Del Tratado de san Cipriano, obispo y mártir,
Los preceptos evangélicos, hermanos muy amados, no son sino
enseñanzas divinas, fundamentos para edificar la esperanza, medios para
consolidar la fe, alimento para inflamar el corazón, guía para indicar el
camino, amparo para obtener la salvación; ellos, instruyendo las mentes dóciles
de los creyentes en la tierra, los conducen a la vida eterna.
Ya por los profetas, sus siervos, Dios quiso hablar y hacerse
oír de muchas maneras; pero mucho más es lo que nos dice el Hijo, lo que la
Palabra de Dios, que estuvo en los profetas, atestigua ahora con su propia voz,
pues ya no manda preparar el camino para el que ha de venir, sino que viene él
mismo, nos abre y muestra el camino, a fin de que, los que antes errábamos
ciegos y a tientas en las tinieblas de la muerte, iluminados ahora por la luz de
la gracia, sigamos la senda de la vida, bajo la tutela y dirección de Dios.
A más de otras enseñanzas y preceptos divinos, con los cuales
encaminó a su pueblo a la salvación, Cristo nos enseñó también la forma de orar,
él mismo nos inculcó y enseñó las cosas que hemos de pedir. Quien nos dio la
vida nos enseñó también a orar, con aquella misma benignidad con que se dignó
dar y conferir los demás dones, para que, al hablar ante el Padre con la misma
oración que el Hijo enseñó, más fácilmente seamos escuchados.
El Señor había ya predicho que se acercaba la hora en que los
verdaderos adoradores adorarían al Padre en espíritu y en verdad; y cumplió lo
que antes había prometido, de manera que nosotros, que por su santificación
hemos recibido el espíritu y la verdad, también por su enseñanza podamos adorar
en verdad y en espíritu.
¿Pues qué otra oración en espíritu puede haber fuera de la
que nos fue dada por Cristo, el mismo que nos envió el Espíritu Santo? ¿Qué otra
plegaria puede haber que sea en verdad ante el Padre, sino la pronunciada por
boca del Hijo, que es la misma verdad? Hasta tal punto, que orar de manera
distinta de la que él nos enseñó no sólo es ignorancia, sino también culpa, ya
que él mismo dijo: Anuláis el mandamiento de Dios por seguir vuestras
tradiciones.
Oremos, pues, hermanos muy amados, tal como Dios, nuestro
maestro, nos enseñó.
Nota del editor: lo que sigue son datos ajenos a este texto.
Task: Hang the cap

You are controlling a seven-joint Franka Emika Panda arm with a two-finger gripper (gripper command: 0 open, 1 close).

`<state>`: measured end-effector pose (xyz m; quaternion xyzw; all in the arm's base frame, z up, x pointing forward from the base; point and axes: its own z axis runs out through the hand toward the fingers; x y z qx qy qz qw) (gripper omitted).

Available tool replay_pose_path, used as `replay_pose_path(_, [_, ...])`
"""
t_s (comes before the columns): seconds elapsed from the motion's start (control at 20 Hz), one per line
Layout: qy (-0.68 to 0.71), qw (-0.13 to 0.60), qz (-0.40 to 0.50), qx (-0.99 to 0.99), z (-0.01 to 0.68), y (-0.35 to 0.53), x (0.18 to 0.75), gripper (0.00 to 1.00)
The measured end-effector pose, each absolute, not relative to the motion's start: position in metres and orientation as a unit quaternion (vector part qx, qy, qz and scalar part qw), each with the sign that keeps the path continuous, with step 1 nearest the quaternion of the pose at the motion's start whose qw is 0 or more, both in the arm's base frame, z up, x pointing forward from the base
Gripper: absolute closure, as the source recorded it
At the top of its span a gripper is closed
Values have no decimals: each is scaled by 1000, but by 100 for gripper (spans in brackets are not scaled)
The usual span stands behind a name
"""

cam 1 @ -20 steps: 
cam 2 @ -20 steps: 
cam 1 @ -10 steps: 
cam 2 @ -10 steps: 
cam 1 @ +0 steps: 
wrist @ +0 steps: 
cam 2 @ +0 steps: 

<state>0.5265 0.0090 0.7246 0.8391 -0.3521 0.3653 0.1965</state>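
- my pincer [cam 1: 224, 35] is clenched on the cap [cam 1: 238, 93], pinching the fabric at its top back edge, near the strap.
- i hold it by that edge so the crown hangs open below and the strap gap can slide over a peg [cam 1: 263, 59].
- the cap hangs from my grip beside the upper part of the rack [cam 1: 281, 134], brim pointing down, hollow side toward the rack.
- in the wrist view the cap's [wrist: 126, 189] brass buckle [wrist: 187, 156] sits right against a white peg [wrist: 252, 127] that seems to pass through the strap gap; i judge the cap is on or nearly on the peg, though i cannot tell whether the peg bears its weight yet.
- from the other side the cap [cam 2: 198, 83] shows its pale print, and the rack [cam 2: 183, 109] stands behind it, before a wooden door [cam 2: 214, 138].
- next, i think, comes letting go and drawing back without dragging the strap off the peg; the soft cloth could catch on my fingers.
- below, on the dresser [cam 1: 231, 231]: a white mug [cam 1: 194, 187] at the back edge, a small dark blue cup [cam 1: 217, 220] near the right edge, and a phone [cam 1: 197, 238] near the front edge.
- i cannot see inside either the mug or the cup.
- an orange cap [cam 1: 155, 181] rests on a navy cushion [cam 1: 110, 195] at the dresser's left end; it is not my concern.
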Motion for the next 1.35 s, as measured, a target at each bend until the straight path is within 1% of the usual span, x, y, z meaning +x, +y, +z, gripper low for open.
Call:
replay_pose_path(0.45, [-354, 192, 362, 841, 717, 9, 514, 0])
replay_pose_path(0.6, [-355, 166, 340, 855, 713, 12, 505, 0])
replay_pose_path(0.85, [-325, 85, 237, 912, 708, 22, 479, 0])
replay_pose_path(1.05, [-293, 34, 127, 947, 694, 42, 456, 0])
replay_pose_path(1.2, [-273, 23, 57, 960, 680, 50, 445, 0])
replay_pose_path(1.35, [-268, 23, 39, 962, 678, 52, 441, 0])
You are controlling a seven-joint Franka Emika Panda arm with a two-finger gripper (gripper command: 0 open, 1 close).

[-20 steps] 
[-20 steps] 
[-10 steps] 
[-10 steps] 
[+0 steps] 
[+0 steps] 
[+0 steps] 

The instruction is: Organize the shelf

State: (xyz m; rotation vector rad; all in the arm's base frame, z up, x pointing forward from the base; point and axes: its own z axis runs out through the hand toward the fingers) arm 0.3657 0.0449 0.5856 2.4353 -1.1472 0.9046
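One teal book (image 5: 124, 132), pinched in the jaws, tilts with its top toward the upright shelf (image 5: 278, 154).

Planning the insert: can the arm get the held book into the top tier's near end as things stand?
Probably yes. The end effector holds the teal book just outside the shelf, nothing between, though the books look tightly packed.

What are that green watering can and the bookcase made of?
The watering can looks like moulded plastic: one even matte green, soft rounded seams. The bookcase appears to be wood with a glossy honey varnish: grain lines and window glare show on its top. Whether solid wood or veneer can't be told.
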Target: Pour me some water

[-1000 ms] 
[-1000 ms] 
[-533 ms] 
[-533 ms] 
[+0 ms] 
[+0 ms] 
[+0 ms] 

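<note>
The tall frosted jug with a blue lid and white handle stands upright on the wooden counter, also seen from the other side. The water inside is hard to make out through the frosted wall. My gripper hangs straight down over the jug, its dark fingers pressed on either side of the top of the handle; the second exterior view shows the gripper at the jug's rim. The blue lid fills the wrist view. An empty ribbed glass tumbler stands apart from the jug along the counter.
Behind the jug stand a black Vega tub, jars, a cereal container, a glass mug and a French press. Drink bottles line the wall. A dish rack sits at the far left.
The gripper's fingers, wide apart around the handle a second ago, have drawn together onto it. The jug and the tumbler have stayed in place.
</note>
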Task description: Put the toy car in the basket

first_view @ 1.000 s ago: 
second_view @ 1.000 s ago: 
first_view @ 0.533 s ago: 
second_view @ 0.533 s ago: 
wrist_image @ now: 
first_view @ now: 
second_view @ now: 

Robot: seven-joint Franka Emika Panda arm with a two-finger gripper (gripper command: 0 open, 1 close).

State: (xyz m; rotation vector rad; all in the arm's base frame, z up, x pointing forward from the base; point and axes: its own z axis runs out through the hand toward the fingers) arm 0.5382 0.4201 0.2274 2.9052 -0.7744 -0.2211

A Dios le resulta familiar y aceptable la oración, cuando
oramos con la que es suya, cuando llega a sus oídos la oración del mismo Cristo.
Reconozca el Padre las palabras del Hijo, cuando hacemos
oración; el mismo que habita en nuestro interior esté también en nuestra voz y,
puesto que es abogado de nuestros pecados ante el Padre, pronunciemos las
palabras de este abogado nuestro cuando nosotros, pecadores, pidamos por
nuestros delitos.
Pues, si dice que cuanto pidamos al Padre en su nombre nos lo
concederá, ¿con cuánta mayor eficacia no obtendremos lo que pedimos en el nombre
de Cristo, si lo pedimos con su propia oración?